Superior Tribunal de Justiça

Acórdão

Relator(a)
Ministro Benedito Gonçalves
Órgão julgador
Primeira Turma
Data do julgamento
19/09/2022
Data de publicação
21/09/2022

STJ – Acórdão, Rel. Ministro Benedito Gonçalves, Primeira Turma, j. 19/09/2022, p. 21/09/2022

Ementa

PROCESSUAL CIVIL E ADMINISTRATIVO. AGRAVO INTERNO NO RECURSO ESPECIAL. REPETIÇÃO DE INDÉBITO. TARIFA DE ESGOTO. PREÇO PÚBLICO. SITUAÇÃO FÁTICO-PROBATÓRIA DESCRITA PELAS INSTÂNCIAS ORDINÁRIAS NO SENTIDO DE INEXISTIR QUALQUER SERVIÇO DE ESGOTAMENTO SANITÁRIO. REVISÃO. INADMISSIBILIDADE. EXAME DE PROVA. 1. Aos recursos interpostos com fundamento no CPC/2015 (relativos a decisões publicadas a partir de 18 de março de 2016) serão exigidos os requisitos de admissibilidade recursal na forma do novo CPC (Enunciado n. 3 do Plenário do STJ). 2. Conforme decidido pela Primeira Seção, no REsp 1.339.313/RJ, repetitivo, justifica-se a cobrança da tarifa de esgoto quando a concessionária realiza a coleta, transporte e escoamento dos dejetos, ainda que não promova o respectivo tratamento sanitário antes do deságue; e a utilização das galerias de águas pluviais para a prestação do serviço não afasta a possibilidade da cobrança, uma vez que a concessionária não só realiza a manutenção e desobstrução das ligações de esgoto que são conectadas no sistema público de esgotamento, como também trata o lodo nele gerado. 3. No caso dos autos, o acórdão recorrido, após ponderação a respeito da tese jurídica firmada por este Tribunal Superior, a partir de conclusões do laudo pericial, consignou não ocorrer nenhuma prestação de serviços, o que não autorizaria a cobrança da tarifa.

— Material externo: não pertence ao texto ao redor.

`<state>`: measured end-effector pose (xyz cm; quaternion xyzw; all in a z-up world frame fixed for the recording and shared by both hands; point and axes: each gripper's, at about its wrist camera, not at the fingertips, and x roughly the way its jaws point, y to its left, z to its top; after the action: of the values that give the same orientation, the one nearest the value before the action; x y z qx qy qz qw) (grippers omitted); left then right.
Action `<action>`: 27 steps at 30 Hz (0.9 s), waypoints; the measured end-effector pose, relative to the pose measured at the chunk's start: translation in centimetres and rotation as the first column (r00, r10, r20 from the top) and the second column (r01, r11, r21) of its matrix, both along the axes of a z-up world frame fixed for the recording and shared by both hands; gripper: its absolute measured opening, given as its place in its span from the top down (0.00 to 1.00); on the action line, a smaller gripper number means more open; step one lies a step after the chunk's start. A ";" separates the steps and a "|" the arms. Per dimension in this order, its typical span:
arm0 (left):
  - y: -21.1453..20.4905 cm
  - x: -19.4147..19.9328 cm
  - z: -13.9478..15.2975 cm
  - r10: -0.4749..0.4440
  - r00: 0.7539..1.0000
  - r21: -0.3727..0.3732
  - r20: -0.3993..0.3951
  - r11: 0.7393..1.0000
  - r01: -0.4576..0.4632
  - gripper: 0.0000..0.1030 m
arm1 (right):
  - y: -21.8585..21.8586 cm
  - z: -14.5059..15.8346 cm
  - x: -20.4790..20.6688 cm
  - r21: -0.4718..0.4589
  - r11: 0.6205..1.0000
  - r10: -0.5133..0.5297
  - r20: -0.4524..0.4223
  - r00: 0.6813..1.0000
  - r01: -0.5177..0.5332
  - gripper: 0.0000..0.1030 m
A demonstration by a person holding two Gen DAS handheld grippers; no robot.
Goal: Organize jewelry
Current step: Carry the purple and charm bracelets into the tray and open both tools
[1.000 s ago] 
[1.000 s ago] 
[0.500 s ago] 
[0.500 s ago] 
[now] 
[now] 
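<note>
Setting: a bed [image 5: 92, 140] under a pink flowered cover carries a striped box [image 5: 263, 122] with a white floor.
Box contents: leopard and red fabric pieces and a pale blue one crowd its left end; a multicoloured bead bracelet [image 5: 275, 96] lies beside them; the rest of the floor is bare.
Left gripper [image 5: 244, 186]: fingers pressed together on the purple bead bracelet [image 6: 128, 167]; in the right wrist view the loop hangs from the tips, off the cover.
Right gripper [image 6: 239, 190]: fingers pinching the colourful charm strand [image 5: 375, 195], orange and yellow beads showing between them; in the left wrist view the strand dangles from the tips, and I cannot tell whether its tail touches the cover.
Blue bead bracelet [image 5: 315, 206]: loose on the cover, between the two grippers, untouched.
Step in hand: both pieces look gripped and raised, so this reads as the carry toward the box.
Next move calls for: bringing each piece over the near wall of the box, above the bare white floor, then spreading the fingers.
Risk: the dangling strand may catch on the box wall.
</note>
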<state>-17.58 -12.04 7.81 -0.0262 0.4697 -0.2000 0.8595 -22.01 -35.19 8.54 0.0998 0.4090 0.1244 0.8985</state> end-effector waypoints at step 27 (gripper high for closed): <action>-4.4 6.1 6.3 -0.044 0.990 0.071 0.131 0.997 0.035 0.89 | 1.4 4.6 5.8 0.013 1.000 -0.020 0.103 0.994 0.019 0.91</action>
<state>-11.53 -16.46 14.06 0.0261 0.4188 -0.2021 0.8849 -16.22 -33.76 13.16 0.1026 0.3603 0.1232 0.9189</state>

Essa conclusão não pode ser revista sem reexame fático-probatório. Observância da Súmula 7 do STJ. 4. A situação analisada no precedente qualificado não se assemelha àquela em que o esgoto é, diretamente, lançado, in natura, nas galerias de águas pluviais e, assim, corre até os corpos hídricos naturais, como, p. ex., rios e córregos. É que, nesses casos, não há qualquer serviço prestado ao consumidor. Precedentes. 5. Agravo interno não provido. (AgInt no REsp n. 1.959.679/RJ, relator Ministro Benedito Gonçalves, Primeira Turma, julgado em 19/9/2022, DJe de 21/9/2022.)